Bernhard Heisig

Auf ein Wort

Jutta Brinkmann Mitglied des Kuratoriums

Im Mai 2010 kam die beeindruckende Lithografie als Dauerleihgabe von Frau Dr. Cornelia Winkelmann aus dem Nachlass ihres Vaters Werner Krusche, der bis 1983 Bischof der Kirchenprovinz Sachsen war, in die Sammlung der Stiftung Christliche Kunst Wittenberg.

Bernhard Heisig wendet sich hier als weltlich orientierter Künstler, ebenso wie zuvor zum Beispiel auch George Grosz oder Otto Dix, der christlichen Ikonografie zu, um das erlebte Grauen und die tiefe Traumatisierung des Weltkrieges in seinen Bildern zu verarbeiten.
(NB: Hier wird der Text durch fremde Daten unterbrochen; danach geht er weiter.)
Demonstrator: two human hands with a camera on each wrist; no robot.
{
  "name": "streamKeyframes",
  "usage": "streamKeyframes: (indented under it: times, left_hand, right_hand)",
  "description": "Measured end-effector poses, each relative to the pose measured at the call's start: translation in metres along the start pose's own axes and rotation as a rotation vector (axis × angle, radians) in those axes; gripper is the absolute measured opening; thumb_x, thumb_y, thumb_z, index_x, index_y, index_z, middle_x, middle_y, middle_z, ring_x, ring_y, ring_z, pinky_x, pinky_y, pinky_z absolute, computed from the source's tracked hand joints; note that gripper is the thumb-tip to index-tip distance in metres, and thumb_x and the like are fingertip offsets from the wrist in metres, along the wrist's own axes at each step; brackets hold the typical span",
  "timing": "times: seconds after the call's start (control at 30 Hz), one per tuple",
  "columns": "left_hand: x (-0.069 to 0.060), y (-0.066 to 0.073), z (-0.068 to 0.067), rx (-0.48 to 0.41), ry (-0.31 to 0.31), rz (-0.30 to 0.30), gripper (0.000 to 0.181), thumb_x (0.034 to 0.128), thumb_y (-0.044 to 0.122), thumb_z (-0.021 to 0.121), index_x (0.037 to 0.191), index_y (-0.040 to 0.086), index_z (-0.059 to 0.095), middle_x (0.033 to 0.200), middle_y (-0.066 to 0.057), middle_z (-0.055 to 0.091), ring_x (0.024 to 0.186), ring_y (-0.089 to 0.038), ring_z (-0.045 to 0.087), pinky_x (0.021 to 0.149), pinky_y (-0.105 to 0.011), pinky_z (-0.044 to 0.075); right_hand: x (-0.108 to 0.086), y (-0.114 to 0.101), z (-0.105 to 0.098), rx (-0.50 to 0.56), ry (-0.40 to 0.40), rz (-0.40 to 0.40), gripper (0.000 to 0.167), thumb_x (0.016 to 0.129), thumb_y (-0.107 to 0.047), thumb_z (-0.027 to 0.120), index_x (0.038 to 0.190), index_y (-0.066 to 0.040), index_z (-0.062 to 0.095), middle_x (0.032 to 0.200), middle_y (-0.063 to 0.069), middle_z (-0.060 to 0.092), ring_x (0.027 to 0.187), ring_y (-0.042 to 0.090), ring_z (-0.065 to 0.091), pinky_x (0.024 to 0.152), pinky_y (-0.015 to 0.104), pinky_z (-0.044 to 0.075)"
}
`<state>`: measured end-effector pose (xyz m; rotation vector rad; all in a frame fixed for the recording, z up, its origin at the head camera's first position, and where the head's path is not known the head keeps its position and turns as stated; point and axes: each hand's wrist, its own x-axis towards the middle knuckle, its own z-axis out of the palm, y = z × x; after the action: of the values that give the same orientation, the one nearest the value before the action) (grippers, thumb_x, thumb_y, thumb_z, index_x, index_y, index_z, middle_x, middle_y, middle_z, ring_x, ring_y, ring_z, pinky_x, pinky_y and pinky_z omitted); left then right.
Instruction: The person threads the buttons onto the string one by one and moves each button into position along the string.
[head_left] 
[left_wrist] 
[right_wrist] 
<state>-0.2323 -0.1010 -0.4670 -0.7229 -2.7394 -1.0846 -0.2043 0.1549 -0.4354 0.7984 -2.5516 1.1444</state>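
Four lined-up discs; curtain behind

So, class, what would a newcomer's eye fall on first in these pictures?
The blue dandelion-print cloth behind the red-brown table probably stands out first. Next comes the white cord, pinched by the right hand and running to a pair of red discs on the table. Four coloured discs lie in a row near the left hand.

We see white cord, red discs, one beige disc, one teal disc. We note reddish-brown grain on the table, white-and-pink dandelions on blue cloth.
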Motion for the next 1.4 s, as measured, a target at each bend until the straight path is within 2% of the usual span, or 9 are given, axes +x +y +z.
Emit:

Der 1925 in Breslau geborene Heisig erlebt als junger Mann die nationalsozialistische Diktatur, meldet sich 1941 freiwillig zum Kriegsdienst und zieht 1942 mit der SS-Panzerdivision „Hitler-Jugend“ in den Zweiten Weltkrieg. Er nimmt an der Panzerschlachte in Caen und der Ardennenschlacht in Frankreich teil. Nach zum Teil schweren Verletzungen wird er Ende 1944 zur aussichtslosen Verteidigung seiner Geburtsstadt Breslau kommandiert und erlebt im Frühjahr 1945 den Untergang seiner Heimatstadt. Danach wird er als Invalide aus dem Kriegsdienst entlassen. Die erlebten Schrecken lassen Heisig nicht los und er bringt mit der Grafikfolge „Der faschistische Alptraum“ seine persönliche Perspektive auf den Krieg mit drastischen Mitteln zur Darstellung.
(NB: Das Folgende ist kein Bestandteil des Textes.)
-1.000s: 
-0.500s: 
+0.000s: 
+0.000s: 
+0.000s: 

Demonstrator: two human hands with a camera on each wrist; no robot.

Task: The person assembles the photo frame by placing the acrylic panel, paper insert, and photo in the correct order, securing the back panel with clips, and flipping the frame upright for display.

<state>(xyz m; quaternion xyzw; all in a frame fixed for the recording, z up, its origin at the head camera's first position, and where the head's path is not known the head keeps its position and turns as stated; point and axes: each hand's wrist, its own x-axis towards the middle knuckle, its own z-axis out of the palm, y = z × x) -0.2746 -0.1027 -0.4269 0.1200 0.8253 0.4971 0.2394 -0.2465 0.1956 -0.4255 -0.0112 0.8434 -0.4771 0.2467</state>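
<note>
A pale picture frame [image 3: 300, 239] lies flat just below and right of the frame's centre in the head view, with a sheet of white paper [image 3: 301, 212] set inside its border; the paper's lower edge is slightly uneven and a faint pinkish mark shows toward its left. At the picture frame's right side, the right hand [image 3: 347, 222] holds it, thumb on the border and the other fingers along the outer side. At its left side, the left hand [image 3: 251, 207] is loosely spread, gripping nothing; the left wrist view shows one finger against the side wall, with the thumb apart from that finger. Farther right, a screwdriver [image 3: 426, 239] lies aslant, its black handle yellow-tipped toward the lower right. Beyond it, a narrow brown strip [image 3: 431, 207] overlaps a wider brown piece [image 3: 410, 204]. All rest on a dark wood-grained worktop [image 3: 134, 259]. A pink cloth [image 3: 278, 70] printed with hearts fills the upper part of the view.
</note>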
Die Parole „Gott mit uns“, die bei den Wehrmachtssoldaten auf dem Koppelschloss des Gürtels stand, wird für ihn Titelthema einiger Werke. Das Bild „Christus fährt mit uns“ zieht einen sofort in seinen Bann und zeigt unverblümt und durch die reale Darstellung des vernichtenden Kriegsmittels – Panzer – die Grausamkeit, die von Menschen ausgehen kann. Auf dem Geschützturm eines Panzers sitzen zwei Soldaten mit Stahlhelmen. Einer trägt eine Gasmaske. Beide Figuren stellen keine begeisterten Patrioten dar, sondern vielmehr leisten sie abgestumpft und mechanisch ihren Dienst, wirken roboterhaft ferngesteuert. Die dünnen Gliedmaßen verstärken den Eindruck der Unmenschlichkeit zusätzlich. Zwischen den beiden Soldaten erhebt sich seitlich eine Lichtgestalt aus dem Panzer mit verkrampften Händen, einem schmerzlich verzogenen Gesicht und einem zum Schrei aufgerissenen Mund. Die Gestalt ist an den Händen an ein Kreuz genagelt. Durch die christliche Ikonografie der Darstellung des Gekreuzigten ist die Figur als Christus erkennbar. Heisig setzt das Motto „Gott mit uns“ wortwörtlich um und stellt Gottes Sohn, der am Kreuz für die Sünden der Menschheit gestorben ist, den Kämpfenden zur Seite. Aber wäre er nicht geradezu entsetzt über das Inferno, das von Menschen in seinem Namen ausgelöst wird und wie sie ihn damit missbrauchen? Das Entsetzen und Erschrecken über die Gräueltaten, die durch den Krieg ausgelöst werden, schreit der Gekreuzigte geradezu qualvoll heraus. Heisig hat mit seinen Arbeiten zum „Faschistischen Alptraum“ eine allgemein gültige Anklage gegen die Aggression von Kriegstreibern geschaffen. Die Darstellungen sollten gerade auch im heute aktuellen Zeitgeschehen aufrütteln.